* WORK INSTRUCTION *
Copy, in full, each line of the material that holds the word "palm".

* DATA TO USE *

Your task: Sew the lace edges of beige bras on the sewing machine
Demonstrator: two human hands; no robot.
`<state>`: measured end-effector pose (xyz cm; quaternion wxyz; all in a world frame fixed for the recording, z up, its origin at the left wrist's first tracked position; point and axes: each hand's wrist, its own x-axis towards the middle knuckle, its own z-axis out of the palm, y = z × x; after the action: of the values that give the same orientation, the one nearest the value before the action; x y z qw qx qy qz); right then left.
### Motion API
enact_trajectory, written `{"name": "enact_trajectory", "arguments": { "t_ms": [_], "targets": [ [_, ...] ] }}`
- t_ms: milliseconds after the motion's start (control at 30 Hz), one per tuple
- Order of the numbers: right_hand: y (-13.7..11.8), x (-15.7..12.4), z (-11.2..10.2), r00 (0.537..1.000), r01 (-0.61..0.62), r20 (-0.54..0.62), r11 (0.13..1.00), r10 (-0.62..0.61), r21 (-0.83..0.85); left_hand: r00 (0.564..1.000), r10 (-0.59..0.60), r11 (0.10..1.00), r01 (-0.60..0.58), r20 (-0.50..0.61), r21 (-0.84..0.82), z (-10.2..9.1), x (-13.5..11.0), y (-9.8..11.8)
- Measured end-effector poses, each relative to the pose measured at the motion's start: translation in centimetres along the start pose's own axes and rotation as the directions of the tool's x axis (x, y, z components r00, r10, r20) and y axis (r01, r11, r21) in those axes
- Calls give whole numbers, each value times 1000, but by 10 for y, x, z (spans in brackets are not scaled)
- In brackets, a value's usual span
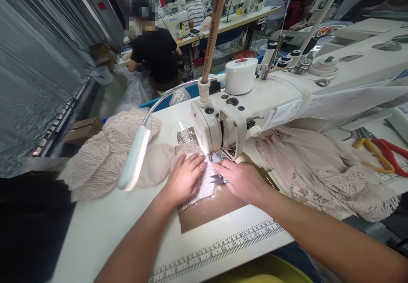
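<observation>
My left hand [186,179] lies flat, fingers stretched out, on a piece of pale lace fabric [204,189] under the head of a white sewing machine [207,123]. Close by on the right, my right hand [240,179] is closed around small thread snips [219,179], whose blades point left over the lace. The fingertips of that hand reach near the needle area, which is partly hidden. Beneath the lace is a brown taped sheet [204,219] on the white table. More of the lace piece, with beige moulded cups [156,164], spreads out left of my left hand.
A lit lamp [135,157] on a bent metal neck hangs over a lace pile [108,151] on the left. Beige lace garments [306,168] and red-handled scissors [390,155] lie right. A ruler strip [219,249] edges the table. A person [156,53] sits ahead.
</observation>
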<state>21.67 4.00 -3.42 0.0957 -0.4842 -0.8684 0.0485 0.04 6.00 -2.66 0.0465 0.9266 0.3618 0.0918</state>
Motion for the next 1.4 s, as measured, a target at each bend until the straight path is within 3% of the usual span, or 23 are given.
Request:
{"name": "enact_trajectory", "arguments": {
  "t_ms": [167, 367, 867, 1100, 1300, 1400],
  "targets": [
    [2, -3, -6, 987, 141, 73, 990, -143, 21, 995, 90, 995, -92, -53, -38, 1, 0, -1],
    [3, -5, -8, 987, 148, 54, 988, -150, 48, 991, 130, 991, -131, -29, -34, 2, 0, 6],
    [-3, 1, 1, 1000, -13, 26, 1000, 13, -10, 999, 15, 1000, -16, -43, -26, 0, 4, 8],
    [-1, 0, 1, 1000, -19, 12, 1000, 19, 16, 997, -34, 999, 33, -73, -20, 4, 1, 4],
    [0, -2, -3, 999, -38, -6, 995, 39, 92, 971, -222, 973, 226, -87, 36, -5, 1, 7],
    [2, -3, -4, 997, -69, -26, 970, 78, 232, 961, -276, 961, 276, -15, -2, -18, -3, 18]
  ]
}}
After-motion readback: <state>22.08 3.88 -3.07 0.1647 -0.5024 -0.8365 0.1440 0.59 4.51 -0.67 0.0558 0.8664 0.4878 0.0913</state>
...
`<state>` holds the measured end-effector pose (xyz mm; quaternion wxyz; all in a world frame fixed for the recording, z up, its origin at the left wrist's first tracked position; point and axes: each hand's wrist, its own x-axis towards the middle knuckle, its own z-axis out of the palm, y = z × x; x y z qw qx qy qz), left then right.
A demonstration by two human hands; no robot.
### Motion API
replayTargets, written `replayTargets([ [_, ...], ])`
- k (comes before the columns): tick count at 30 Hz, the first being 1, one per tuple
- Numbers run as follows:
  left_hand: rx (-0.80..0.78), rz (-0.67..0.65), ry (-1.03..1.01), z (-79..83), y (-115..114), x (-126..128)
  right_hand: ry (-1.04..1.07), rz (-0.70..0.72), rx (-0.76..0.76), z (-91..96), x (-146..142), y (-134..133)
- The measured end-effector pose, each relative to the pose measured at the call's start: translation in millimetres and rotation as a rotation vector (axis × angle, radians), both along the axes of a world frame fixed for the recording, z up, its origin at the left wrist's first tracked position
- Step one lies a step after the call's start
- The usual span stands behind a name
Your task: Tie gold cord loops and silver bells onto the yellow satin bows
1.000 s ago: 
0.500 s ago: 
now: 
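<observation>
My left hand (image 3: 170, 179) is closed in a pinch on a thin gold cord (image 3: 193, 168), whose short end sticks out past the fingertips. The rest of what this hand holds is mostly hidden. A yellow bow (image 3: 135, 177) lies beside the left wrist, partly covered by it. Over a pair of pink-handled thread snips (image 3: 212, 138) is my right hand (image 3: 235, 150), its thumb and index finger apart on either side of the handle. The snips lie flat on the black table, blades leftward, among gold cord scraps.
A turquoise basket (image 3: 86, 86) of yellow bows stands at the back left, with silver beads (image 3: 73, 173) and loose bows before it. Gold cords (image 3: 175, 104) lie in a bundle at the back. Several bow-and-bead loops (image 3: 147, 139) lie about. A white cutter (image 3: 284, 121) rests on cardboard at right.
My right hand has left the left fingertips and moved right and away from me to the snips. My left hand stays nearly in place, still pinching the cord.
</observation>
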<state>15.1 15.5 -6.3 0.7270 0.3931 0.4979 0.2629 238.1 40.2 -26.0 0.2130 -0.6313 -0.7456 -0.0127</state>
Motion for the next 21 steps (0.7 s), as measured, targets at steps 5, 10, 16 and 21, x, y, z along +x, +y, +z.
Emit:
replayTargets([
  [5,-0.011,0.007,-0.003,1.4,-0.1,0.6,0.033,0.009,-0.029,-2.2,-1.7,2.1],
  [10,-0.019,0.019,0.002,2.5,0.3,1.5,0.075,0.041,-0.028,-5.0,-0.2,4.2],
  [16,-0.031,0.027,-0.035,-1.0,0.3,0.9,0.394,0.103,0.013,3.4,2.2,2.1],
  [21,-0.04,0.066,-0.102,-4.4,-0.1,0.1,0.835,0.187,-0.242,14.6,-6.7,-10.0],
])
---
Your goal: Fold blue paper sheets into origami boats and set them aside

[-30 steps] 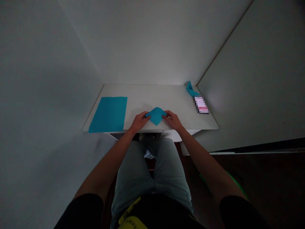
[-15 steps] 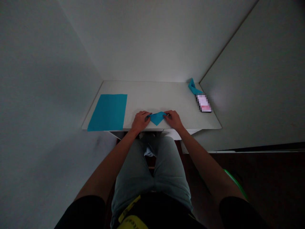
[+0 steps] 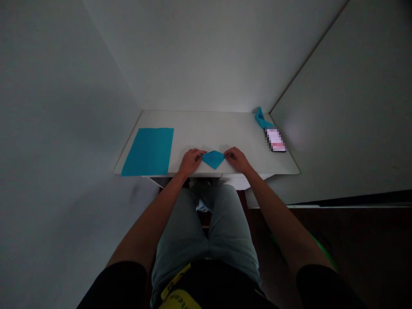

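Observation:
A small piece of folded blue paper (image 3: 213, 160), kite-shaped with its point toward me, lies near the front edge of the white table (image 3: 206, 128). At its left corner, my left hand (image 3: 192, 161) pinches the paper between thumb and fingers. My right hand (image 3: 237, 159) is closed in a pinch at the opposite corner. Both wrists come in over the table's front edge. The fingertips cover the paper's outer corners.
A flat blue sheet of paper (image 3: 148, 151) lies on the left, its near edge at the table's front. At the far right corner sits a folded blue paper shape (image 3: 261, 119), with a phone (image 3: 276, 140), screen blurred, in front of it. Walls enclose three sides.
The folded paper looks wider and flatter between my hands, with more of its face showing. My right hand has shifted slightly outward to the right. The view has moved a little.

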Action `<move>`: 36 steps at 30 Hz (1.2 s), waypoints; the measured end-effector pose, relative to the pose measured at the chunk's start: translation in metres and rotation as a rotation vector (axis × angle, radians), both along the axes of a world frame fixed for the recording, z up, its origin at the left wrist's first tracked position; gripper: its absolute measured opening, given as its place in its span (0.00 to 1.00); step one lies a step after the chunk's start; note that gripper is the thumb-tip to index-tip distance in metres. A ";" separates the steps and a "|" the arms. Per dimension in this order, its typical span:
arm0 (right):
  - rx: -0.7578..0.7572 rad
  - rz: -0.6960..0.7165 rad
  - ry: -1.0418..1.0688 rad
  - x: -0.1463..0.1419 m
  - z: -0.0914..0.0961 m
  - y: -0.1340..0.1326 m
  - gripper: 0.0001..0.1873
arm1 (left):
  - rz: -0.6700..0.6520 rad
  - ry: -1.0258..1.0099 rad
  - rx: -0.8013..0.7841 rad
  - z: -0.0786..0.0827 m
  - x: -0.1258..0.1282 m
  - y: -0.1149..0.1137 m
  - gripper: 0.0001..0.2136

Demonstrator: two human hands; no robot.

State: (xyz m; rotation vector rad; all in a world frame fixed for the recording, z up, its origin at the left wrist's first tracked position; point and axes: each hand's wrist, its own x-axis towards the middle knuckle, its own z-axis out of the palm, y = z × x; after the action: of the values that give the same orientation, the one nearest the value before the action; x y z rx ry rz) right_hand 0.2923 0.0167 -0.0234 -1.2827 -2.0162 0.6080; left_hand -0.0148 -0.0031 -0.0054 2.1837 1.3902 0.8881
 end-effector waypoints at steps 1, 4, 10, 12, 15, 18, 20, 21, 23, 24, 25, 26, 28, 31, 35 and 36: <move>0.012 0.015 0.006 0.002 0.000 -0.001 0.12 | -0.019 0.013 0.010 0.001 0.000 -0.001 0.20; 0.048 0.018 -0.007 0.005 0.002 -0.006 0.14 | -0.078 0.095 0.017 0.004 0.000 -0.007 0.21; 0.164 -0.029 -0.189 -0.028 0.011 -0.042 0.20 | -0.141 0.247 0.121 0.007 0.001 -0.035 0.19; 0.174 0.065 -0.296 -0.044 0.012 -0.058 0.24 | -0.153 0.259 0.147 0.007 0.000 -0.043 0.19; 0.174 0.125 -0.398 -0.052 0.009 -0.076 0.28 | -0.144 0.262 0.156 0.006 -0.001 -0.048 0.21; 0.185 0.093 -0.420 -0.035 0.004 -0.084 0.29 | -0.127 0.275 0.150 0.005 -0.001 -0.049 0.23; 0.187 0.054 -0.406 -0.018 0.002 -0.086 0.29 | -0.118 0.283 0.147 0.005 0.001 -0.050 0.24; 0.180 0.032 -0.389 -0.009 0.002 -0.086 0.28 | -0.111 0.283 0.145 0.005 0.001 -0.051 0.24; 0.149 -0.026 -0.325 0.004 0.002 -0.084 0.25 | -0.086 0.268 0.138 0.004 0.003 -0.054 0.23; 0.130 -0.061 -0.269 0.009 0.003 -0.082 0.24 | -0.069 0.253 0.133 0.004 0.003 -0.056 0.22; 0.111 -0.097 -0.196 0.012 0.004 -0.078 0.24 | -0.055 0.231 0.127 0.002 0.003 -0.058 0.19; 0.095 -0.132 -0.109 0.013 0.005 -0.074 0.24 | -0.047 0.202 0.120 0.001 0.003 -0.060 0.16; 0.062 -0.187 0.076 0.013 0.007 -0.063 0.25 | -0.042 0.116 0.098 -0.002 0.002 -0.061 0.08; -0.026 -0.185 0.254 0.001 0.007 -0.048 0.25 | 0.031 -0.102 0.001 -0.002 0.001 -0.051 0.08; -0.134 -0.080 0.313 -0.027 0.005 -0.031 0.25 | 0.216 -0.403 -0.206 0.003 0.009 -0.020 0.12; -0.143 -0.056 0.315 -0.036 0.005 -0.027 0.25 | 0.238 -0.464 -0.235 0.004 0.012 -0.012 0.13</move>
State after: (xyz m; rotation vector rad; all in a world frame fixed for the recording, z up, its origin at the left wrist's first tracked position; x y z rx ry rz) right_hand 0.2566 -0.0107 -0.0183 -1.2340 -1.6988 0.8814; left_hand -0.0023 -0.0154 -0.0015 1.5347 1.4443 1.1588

* COMPLETED TASK *
`<state>`: measured end-effector pose (xyz cm; quaternion wxyz; all in a world frame fixed for the recording, z up, its origin at the left wrist's first tracked position; point and axes: each hand's wrist, its own x-axis towards the middle knuckle, its own z-axis out of the palm, y = z × x; after the action: of the values that give the same orientation, the one nearest the value before the action; x y z qw qx qy qz); right then left.
`<state>` holds the measured end-effector pose (xyz mm; quaternion wxyz; all in a world frame fixed for the recording, z up, its origin at the left wrist's first tracked position; point and axes: each hand's wrist, its own x-axis towards the middle knuckle, its own z-axis out of the palm, y = z × x; x y z qw qx qy qz), left then right.
State: (xyz m; rotation vector rad; all in a world frame fixed for the recording, z up, its origin at the left wrist's first tracked position; point and axes: each hand's wrist, its own x-axis towards the middle knuckle, its own z-axis out of the palm, y = z × x; after the action: of the values that give the same orientation, the one nearest the value before the action; x y z rx ry rz) right_hand 0.2923 0.0167 -0.0234 -1.2827 -2.0162 0.6080; left_hand -0.0148 -0.0031 -0.0054 2.1837 1.3902 0.8881

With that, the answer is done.